Chinese Surgeons Replace Esophagus with Colon

Caustic soda, eh? Wonder where one would go about buying some of that-I have some people who use their mouths as if it were an asshole, so they may as well have a colon for an esophagus.


<smirks>
 
Melody_lane said:
Caustic soda, eh? Wonder where one would go about buying some of that-I have some people who use their mouths as if it were an asshole, so they may as well have a colon for an esophagus.


<smirks>

Caustic Soda, o/wise known as Sodium Hydroxide, is a fairly common industrial chemical. It goes into solution fairly well and is used in a lot of wastewater treatment for fixing pH but is also a common raw material for making Monosodium Glutamate (MSG). With as much MSG as gets thrown into Chinese food (at least in the states), the knucklehead may have thought it was edible. Or he was just being incredibly stupid. This stuff burns and your first reaction to ingest water makes it worse since it dissociates a whole bunch of very reactive ions that beat the heck out of soft tissue.
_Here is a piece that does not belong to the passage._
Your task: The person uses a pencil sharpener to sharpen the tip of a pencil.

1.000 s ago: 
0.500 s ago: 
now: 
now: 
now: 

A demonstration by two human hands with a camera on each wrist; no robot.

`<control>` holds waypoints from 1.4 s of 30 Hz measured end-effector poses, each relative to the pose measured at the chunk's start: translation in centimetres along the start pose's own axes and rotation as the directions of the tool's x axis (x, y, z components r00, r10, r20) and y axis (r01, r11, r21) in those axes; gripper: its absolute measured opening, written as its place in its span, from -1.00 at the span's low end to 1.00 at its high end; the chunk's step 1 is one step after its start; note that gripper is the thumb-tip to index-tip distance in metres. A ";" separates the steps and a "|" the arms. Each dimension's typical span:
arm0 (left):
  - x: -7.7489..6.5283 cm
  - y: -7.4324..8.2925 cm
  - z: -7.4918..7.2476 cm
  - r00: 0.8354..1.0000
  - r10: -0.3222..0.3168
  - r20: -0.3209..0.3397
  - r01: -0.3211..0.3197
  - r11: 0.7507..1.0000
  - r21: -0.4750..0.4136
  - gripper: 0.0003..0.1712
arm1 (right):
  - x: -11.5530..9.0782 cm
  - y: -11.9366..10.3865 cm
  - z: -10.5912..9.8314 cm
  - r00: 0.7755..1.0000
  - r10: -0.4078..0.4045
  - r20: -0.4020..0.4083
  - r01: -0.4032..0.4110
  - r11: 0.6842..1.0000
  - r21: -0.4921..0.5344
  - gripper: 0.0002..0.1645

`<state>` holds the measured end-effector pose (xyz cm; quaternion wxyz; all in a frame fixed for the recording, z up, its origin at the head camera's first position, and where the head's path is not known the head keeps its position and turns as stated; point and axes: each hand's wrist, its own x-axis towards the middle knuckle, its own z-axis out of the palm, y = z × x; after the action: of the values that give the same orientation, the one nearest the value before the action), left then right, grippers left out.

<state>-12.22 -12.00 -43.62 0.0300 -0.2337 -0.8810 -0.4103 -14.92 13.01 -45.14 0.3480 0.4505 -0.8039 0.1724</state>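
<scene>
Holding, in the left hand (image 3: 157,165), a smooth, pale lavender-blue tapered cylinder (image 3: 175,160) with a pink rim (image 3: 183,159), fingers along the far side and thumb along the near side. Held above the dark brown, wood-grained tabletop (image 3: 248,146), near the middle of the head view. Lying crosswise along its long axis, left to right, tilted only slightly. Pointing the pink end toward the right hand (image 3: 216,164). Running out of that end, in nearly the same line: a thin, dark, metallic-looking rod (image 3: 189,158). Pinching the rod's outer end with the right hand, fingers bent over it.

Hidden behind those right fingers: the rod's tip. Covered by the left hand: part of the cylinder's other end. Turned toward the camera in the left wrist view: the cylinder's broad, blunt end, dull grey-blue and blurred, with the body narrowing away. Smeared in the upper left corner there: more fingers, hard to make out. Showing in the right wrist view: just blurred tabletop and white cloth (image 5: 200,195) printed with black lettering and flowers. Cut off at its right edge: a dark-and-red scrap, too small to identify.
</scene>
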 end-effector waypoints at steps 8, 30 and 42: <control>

All kidding aside, different hydroxides being sold as Lye (potassium or sodium hydroxides) are a building block for meth labs in the states and we have had a bunch of kids get burned or screwed up due to playing with concentrated forms of this stuff.

A basic rule of thumb - if you wouldn't feed it to a horse, a human ought to stay away from it also.
 
CelestialBody said:
Ollie-is that you?

Nope, but I had to wonder about "Edith Mycrotch" after having posted earlier about Pat McCrotch earlier.

RonG is completely right about the consequences of ingesting extremely basic substances. If you're ever in the bizarre predicament of being forced to ingest either a glass of strong acid and a glass of strong base, don't even hesitate. Gulp that acid down.

The human body contains approximately 20 times as much bicarbonate to buffer acids as it does acids to buffer bases. Normal Human pH is around 7.4, but you can survive at pH down below 7. However, a pH above 7.6 will almost certainly kill you.

Some of the most horrendous emergency room tragedies occur from strong base ingestions. It causes instantaneous liquefaction necrosis of the oropharynx and esophagus and can actually dissolve entirely through the esophagus and threaten surrounding strutures like the lungs.

That's a really cool surgery they're trying. You have more colon than you really need, so it's often used for other procedures (to fashion a stomach or a bladder to replace these organs when they're lost to cancer, etc.)

The problem I'd foresee with this is that although you may graft colonic tissue into a new location for a new function, it remains colonic tissue. It won't perform the normal waves of peristaltic contractions that carry food to the stomach (this is why you can swallow upside down). There's a definite risk of it becoming obstructed.

It will also continue to secrete normal colonic mucous secretions which ordinarily help ease the passage of feces. I don't think that would make too big a deal with it draining into the stomach, but it sometimes gums up the works when a section of resected bowel is used as a makeshift urinary bladder.

Still, when your only other option is a peg tube, I think I'd try the colon for a throat. I'd just want to see the technique perfected a bit first.
 
Sorry about the name confusion guys, kinda been lurking around and decided this too good to pass on. I'm just another FNG that might get into the swing of things.
 
Just makes ya think......

A whole new meaning to the words "deep throat." I mean, really deep!